[MATERIAL PROVIDED]

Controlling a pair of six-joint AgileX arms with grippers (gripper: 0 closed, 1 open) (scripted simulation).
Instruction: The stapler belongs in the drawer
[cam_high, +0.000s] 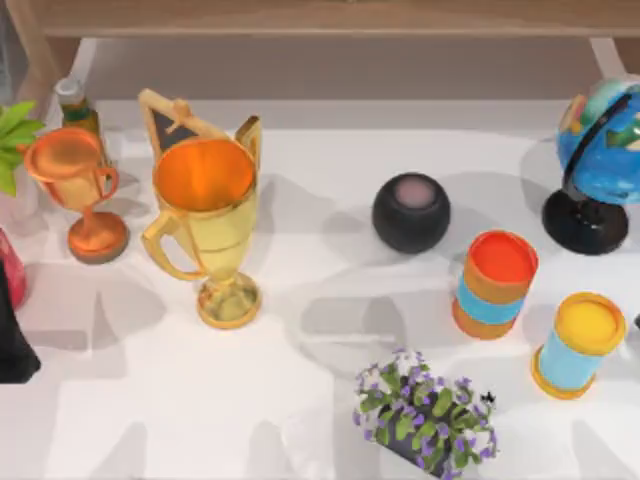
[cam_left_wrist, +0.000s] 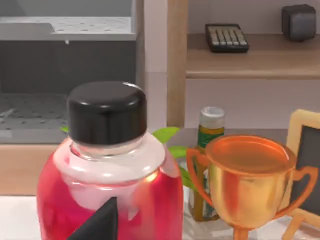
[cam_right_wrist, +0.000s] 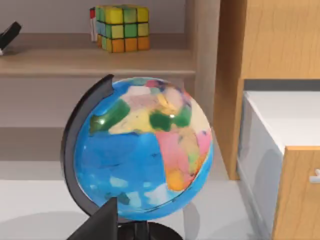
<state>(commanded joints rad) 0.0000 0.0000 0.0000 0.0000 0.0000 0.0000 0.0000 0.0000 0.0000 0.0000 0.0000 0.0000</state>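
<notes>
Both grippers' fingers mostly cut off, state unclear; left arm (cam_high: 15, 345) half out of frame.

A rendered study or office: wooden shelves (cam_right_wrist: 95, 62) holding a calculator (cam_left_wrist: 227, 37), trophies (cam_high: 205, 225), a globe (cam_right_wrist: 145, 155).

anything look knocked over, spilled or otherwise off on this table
Nothing stands out. The gold trophy, copper trophy, globe and both striped cans stand upright, and no spill shows on the table.
</notes>
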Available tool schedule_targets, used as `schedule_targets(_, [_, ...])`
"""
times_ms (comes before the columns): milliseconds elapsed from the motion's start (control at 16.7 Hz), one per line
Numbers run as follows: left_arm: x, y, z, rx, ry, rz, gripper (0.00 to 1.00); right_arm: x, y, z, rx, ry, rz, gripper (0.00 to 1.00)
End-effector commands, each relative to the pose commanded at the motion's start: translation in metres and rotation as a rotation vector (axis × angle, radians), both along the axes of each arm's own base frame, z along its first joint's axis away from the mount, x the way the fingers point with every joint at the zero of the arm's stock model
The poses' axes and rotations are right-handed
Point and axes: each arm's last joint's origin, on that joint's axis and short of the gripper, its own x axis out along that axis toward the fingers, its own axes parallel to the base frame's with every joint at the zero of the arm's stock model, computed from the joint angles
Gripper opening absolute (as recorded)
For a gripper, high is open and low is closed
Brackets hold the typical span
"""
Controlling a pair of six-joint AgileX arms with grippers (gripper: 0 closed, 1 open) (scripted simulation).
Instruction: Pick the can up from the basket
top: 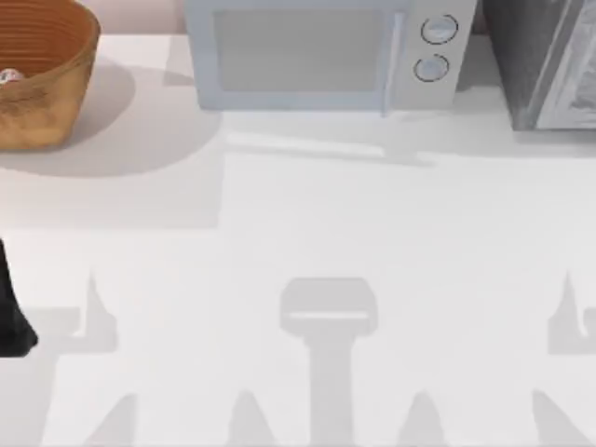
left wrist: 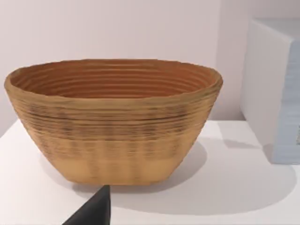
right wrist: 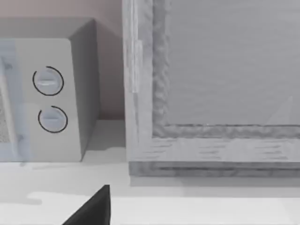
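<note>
The basket point(top: 42, 70) is a round orange-brown woven bowl at the table's far left corner, cut off by the top view's edge. Inside it, against that edge, a small white and red piece of the can point(top: 8, 76) shows. In the left wrist view the basket point(left wrist: 112, 122) stands upright straight ahead, and its wall hides the can. A black tip of my left gripper point(left wrist: 91, 211) sits low in that view, short of the basket. My left arm point(top: 11, 312) is at the table's near left edge. A black tip of my right gripper point(right wrist: 91, 208) points toward the appliances.
A grey microwave point(top: 326, 56) with two round knobs stands at the back centre, right of the basket. A larger grey cabinet point(top: 549, 60) fills the back right corner. The white tabletop point(top: 307, 223) spreads in front of them.
</note>
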Motion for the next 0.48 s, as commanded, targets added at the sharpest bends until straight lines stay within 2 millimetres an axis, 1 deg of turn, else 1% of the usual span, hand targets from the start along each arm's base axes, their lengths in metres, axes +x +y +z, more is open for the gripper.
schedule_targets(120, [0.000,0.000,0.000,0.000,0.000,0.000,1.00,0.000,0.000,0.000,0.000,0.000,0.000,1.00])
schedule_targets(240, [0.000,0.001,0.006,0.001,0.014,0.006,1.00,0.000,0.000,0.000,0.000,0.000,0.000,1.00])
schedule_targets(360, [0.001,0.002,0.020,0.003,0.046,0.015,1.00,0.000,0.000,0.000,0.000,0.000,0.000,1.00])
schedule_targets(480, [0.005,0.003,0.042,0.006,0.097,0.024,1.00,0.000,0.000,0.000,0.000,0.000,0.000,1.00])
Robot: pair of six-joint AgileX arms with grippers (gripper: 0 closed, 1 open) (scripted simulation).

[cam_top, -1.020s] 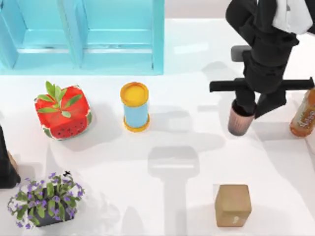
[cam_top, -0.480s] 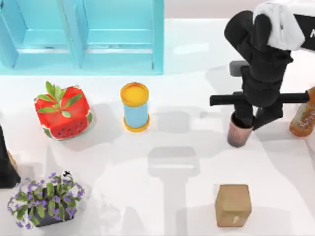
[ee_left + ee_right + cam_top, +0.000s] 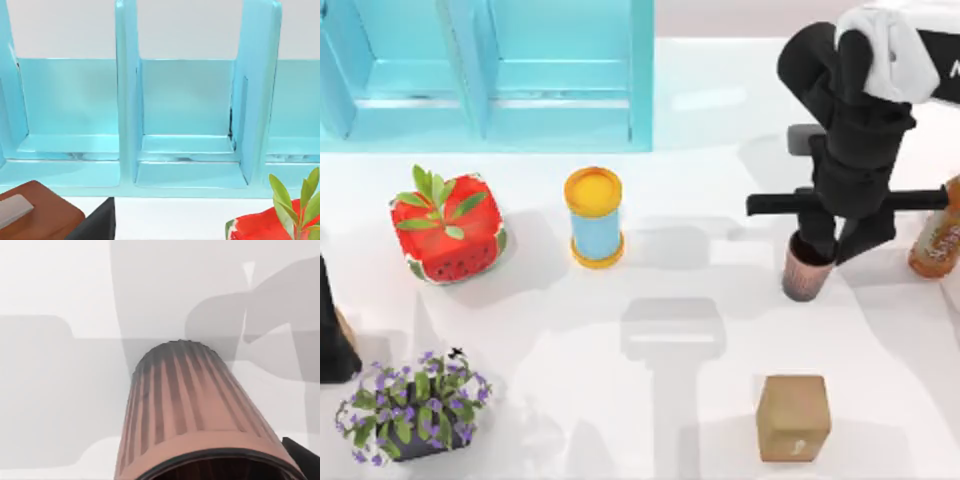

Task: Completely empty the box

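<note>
Right gripper (image 3: 817, 248) at the desk's right side, its jaws set at the rim of the ribbed pink cup (image 3: 806, 272) — they appear closed on that rim, though the arm hides the contact itself. Against the frame one second earlier the arm has swung slightly and the cup stands a little lower on the desk; over the last half second almost nothing moves, so the cup is judged set down or nearly so. The blue box (image 3: 485, 75) lies along the desk's far edge toward the left corner, its compartments bare in the left wrist view — the emptying looks essentially complete. Left gripper (image 3: 330, 330) stays parked at the desk's left edge; its jaws cannot be told.
</note>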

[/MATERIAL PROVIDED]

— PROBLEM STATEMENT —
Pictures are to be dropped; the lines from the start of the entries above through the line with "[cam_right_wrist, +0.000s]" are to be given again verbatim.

— EXERCISE ANSWER —
Controlling a pair of six-joint AgileX arms with grippers (gripper: 0 closed, 1 open) (scripted simulation).
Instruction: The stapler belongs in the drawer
[cam_high, +0.000s] 
[cam_left_wrist, +0.000s] 
[cam_right_wrist, +0.000s] 

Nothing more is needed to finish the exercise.